Sedat,Sedat Canbaz wrote:Laskos wrote:You said that based on the score 3.5:2.5 between two engines separated by no more than 50 Elo points.Sedat Canbaz wrote:One thing more (for those who does no agree with me),
I just wonder, what is wrong with the current my below statement ???
We need more games...,but as i expected,Komodo is started to show its real power
Really i dont want to loose more time over this issue...
Best,
Sedat
After I gave you examples of what to do with these numbers, you are coming again with some pretty silly statements.I never said that 10 games are enough data or even 300-500 games are not enough data to show the engines real strenght
And i strongly believe in that:
-Minimum 1.000 games per player is required for reliable rating
Kai
Its ok...my statements can be silly for you,no problem !
As far as i remember,(in the past) you was also against my views...it seems you did not changed a lot
And i strongly believe that Perfect 2012 book series are very well optimized, safe and i recommend to be used by Top Chess Programs
Actually i was just trying to explain that WE NEED MORE GAMES and the openings can be serious factor of any engine playing strenght
If you still have different view than mine,then i challenge you to register in Testo Third Book League
Who knows, maybe you are very good Book Maker...and one day i can see you in SCCT Super League Tournament
Best,
Sedat
I'm sure your book is good, and you put a lot of effort into it. I personally use it, as well as the Stockfish book from Silvo Spitaleri. As for your previous disagreements with Kari, I don't know (or care).

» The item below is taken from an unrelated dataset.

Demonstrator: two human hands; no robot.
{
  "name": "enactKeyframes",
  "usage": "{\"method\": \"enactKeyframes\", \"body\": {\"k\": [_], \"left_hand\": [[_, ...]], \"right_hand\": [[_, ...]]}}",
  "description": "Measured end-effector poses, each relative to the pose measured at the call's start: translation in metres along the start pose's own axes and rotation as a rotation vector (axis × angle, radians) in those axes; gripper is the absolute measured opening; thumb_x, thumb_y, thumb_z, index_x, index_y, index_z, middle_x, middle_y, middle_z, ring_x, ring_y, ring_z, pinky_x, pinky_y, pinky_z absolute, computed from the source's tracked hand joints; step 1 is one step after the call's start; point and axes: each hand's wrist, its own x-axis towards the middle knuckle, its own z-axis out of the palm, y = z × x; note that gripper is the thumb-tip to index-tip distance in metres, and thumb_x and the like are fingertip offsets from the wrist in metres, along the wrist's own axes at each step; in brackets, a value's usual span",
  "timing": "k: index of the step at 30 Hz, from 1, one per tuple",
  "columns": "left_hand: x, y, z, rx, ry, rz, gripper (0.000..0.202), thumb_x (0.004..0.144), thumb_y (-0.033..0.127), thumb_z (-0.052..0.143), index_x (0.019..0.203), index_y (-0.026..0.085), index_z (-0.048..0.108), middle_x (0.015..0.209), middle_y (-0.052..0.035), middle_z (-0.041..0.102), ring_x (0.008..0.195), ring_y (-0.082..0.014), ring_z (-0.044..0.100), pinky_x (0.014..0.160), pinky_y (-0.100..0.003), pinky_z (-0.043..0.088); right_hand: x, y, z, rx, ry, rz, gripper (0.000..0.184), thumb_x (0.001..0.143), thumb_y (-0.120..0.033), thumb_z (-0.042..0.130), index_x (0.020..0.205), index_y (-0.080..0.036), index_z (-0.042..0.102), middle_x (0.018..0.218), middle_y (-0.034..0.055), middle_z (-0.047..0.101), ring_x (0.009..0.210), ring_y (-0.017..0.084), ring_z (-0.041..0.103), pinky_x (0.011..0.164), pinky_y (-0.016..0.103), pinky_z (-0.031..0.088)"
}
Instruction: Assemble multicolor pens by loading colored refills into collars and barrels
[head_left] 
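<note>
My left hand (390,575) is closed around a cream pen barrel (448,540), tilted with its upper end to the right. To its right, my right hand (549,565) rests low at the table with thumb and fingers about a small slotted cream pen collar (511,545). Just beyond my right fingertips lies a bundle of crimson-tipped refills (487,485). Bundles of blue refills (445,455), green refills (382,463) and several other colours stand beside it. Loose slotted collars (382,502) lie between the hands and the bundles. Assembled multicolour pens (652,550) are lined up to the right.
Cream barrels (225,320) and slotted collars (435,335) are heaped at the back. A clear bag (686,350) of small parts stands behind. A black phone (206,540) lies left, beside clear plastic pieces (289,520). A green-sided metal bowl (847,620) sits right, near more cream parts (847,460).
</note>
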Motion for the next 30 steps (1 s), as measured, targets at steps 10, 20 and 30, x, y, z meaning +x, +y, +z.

But what Kari is trying to say is that it would really be beneficial to you testers to have some background in probability and statistics to avoid drawing hasty conclusions.
Let X(i) be the random variable equal to the score of engine A versus B in the i-th game (values 0, 0.5 or 1). And let S(n)=(X(1)+...X(n))/n.
Let's assume that both engines are equal, in other words E(X(i))=0.5. If you stop the experiment whenever you see a value S(i)>0.5, you're in for some serious problems... It can be shown that the probability of the event {there exists an i such that S(i)>0.5} is 1. In other words you're almost surely going to conclude that A is better (the same could be done to conclude that B is better). Intuitively an unbiaised random walk will almost surely cross the X-axis (in fact it will aolmost surely cross it an infinite number of times).
There are different problems:
1/ fixed sample testing: you decide the number of games to be played before the experiment and tou stick to it no matter what scores you see! This problem is simple, as the central limit theorem provides a good approximation of the confidence interval at the end of the experiment, providing N is "sufficiently large"
2/ You play on, and only decide to stop by following a predetermined stopping algorithm. This problem is far more complicated, and as far as I know the most efficient and practical stopping rule is the sequential Wald test (or Sequential Probability Ratio Test). Even this test however has type I and type II error, so it shouldn't be used unless you understand fully how it works. There are also algorithms w/o type II error. I remember the empirical bernstein stopping rule for example. But those take considerably longer to terminate (they terminate almost surely if E(X)!=0.5)
I suggest you only focus on 1/, as 2/ requires some deeper knowledge and understanding of probabiity/statistics. But you have to follow the recipie rigourously, or you'll end up making erroneous conclusions.
Let's say (in the context of 1/) you're doing N=10 games (you decide on that and stick to it no matter what the intermediate scores are). Then a score of 9-1 is significant under 95% confidence level. If we remove the possibility of draws to simplify the problem, this can be shown by an elementary calculation (Binomial law, a classic from high school that everyone should know). It can also be shown in the real world by reducing the problem to one dimension and using a formula where P(win) and P(draw) are functions of E(X). Remi Coulom made an estimation of such a function for Bayeselo.
**But** do not go and think now that everytime you see 9-1 you ca nstop the experiment. If you decided on N=100 at the beginning, and you see 9-1, you shouldn't stop! With N=100, and stopping anytime you see that A has 8 points more than B, for example, would lead to a very high risk of error (again the error probability tends to 1 if N goes to infinity).
No rule can be given in terms of absolute number of games either. If you use N=100, and you see 501-499, no conclusion can be drawn, obviously. Whilst if you see 600-400, then you can easily say that A is stronger than B.
In the context of 2/, the stopping time will on average trigger earlier as E(X) is far from 0.5 (and will almost surely not terminate if E(X)=0.5). So even in the context of 2/, you cannot say that even 1000 games is enough. Maybe you reached such a score that 500 was enough, and maybe the stopping rule will only be triggered after 20,000 games...
Anyway, all that matters is understanding what you do, and never following rules, or what people say (especially me).